Blood pressure medications (anti-hypertensive)

  • Blood pressure medications like ACE inhibitors (Enalapril, Renitec, Zestoretic, Zanipress, etc.) AT-II receptor antagonists and others usually need to be replaced with other types of anti-hypertensive drugs that are suitable for pregnancy (such as Trandate)

"Blood thinning" drugs (anticoagulation)

  • Marevan can damage the fetus and should be changed before pregnancy or at the latest within the first 6 weeks of pregnancy.
  • Fragmin (in an equivalent treatment dose) can be used instead of Marevan. In some cases, Fragmin and Albyl-E are combined.
  • Persantin, Plavix, Brilique, Pradaxa, Eliquis are not recommended during pregnancy or breastfeeding.

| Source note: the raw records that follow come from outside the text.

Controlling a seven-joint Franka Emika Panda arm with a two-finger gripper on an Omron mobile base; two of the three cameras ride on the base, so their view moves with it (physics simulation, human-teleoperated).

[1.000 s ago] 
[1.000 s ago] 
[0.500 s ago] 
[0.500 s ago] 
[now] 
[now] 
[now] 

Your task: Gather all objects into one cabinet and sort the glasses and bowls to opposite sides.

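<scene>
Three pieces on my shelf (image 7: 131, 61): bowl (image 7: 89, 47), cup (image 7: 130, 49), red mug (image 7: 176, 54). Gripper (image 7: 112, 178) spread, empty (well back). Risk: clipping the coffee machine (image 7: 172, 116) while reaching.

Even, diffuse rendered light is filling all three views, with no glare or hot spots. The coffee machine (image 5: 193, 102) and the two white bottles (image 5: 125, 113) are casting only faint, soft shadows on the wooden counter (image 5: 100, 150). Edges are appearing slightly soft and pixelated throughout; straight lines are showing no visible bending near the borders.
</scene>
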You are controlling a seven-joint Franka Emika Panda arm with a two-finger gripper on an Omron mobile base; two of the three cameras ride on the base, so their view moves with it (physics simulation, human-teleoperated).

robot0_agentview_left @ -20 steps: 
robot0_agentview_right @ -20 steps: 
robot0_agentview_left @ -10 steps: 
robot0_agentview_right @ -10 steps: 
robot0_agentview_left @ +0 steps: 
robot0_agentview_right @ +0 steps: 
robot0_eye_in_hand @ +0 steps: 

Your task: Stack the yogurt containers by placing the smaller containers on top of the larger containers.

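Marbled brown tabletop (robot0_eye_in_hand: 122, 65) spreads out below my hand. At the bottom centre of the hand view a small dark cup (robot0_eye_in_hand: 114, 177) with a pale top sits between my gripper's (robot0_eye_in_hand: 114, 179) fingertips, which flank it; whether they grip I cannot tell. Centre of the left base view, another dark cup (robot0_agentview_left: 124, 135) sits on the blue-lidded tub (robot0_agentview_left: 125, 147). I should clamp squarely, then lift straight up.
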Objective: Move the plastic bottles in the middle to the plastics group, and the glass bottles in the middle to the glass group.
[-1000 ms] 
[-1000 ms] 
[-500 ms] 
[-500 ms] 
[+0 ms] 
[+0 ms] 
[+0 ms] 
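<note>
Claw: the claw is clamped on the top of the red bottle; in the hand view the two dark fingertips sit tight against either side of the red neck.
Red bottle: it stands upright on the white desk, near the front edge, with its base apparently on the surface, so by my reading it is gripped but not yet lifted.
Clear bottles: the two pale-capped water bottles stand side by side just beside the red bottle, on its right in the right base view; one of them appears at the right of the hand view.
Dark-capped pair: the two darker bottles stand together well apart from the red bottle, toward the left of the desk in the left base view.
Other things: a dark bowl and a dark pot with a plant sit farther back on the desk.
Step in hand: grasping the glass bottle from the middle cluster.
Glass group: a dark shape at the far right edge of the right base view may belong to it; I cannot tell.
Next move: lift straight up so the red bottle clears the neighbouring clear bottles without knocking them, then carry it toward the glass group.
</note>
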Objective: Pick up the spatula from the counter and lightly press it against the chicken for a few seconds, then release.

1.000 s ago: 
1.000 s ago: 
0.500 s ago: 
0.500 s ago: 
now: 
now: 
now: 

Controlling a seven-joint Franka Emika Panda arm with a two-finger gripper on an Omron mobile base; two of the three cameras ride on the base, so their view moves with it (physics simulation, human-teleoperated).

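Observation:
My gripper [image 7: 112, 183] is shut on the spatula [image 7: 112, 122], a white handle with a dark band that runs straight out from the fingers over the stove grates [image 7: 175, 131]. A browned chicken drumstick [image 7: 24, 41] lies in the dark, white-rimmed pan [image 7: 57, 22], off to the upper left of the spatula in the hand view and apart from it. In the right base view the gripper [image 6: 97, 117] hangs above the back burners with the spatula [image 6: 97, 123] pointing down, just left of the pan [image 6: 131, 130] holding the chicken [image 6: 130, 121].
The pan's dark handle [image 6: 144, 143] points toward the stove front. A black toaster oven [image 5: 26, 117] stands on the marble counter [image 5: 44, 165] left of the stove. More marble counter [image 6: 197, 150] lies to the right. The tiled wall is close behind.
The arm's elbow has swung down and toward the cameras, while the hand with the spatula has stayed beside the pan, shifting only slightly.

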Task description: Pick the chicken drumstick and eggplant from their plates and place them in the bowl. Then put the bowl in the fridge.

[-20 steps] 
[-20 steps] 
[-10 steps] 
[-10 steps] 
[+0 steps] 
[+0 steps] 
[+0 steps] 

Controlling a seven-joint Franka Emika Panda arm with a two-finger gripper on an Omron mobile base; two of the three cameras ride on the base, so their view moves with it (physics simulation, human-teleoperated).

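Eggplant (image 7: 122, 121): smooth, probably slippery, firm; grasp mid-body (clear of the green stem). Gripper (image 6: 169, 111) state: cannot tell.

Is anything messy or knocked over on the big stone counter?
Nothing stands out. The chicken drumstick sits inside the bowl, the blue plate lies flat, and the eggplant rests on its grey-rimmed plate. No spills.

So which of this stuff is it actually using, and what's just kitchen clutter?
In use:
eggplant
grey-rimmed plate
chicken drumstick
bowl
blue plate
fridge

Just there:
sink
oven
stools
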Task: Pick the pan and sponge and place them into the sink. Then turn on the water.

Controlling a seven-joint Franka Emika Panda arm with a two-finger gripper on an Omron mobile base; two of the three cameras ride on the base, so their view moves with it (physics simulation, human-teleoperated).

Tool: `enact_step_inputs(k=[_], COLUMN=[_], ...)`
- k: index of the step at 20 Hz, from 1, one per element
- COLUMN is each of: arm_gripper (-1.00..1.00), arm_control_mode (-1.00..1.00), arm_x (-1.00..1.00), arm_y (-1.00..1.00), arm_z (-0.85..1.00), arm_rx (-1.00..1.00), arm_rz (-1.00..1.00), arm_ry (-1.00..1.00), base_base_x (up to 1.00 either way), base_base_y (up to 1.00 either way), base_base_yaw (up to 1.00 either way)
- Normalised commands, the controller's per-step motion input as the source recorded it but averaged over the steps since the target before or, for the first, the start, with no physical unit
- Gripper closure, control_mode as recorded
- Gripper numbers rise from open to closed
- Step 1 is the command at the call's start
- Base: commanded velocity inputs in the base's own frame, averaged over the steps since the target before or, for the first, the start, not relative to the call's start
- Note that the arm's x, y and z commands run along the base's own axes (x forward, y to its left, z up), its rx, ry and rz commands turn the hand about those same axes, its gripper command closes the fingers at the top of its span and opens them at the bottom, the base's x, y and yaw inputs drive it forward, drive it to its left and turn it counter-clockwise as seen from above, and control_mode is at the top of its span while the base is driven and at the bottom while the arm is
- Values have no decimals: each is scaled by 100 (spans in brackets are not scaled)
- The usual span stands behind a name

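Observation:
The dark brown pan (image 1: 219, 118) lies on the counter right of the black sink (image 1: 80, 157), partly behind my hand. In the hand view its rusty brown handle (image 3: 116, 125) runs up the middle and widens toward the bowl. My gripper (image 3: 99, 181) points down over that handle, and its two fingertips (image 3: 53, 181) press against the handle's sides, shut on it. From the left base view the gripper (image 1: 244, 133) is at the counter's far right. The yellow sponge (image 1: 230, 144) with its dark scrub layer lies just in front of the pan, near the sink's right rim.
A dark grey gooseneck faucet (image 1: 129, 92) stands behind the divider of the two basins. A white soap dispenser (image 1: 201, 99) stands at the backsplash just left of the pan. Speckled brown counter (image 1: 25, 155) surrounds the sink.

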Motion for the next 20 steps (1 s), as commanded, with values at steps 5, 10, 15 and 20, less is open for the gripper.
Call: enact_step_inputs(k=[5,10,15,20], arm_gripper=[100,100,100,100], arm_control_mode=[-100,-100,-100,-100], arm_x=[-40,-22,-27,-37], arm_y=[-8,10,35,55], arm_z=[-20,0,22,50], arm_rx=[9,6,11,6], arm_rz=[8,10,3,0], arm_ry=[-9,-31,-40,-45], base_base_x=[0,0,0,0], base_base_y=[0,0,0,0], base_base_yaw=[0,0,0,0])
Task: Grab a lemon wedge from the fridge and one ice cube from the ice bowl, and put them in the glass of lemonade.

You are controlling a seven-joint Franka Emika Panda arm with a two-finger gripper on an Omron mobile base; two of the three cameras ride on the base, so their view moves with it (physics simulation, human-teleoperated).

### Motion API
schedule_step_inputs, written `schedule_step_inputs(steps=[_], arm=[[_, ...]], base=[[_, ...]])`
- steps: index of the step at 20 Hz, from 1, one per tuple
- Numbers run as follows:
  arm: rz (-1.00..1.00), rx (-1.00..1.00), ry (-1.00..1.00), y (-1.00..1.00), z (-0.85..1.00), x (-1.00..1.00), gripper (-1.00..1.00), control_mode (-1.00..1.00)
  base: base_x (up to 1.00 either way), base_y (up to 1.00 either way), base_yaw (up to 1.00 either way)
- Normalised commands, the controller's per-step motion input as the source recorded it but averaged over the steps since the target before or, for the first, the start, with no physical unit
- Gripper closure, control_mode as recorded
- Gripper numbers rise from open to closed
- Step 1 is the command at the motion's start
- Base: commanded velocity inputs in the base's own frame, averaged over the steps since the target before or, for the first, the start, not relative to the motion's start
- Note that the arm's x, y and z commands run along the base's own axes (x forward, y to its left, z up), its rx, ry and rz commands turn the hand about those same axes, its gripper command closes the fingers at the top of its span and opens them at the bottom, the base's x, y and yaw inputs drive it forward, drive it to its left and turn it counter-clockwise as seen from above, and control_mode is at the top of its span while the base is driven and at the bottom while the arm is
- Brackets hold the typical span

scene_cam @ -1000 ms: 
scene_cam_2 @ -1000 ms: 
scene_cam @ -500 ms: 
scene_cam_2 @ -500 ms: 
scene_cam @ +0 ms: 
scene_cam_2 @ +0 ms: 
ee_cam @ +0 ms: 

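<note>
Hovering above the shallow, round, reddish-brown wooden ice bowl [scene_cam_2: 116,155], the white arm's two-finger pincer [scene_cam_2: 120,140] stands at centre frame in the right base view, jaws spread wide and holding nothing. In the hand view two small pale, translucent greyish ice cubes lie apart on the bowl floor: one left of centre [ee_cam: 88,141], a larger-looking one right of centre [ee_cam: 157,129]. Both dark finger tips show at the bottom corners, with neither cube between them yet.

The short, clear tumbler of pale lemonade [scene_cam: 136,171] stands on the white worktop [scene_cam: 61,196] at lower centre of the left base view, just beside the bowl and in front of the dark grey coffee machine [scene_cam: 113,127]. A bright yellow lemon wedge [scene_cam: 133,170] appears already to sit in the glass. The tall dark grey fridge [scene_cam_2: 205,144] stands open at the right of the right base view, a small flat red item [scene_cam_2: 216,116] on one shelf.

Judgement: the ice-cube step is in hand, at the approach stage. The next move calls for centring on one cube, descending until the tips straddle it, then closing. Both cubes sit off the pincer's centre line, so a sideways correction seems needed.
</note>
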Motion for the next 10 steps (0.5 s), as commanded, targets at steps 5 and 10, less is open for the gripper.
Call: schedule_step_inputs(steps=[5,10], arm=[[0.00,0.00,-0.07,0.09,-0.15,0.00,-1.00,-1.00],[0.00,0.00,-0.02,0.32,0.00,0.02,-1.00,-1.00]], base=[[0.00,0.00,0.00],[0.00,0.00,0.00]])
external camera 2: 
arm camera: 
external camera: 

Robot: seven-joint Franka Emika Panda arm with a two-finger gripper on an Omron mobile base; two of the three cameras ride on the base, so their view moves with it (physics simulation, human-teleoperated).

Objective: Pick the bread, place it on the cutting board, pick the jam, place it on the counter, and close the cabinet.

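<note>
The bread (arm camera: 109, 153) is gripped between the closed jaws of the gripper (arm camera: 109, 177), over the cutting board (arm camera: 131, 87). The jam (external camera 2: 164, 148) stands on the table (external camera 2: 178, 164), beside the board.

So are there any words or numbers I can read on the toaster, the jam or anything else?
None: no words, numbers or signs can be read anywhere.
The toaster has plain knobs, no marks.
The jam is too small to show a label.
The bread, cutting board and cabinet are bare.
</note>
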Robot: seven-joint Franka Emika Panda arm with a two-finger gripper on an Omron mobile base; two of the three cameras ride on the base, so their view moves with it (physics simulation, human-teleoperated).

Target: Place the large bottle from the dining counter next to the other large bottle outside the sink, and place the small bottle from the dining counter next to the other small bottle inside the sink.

Drugs that may not be used in parts of pregnancy for rheumatic disease

The "Felleskatalogen" is a Norwegian list of information about medicines. It is used by doctors, other healthcare professionals and patients (patient edition). One must, however, be aware of the following:

  • The contents of the "Joint Catalogue" are based on legal conditions that must protect the manufacturer. Restrictive advice is therefore given on drug use during pregnancy and breastfeeding which is not always in line with updated recommendations. Reference: RELIS.

NSAIDs (non-steroidal anti-inflammatory drugs)

Do not use in the last third (last trimester) of pregnancy. End treatment no later than week 28 of pregnancy.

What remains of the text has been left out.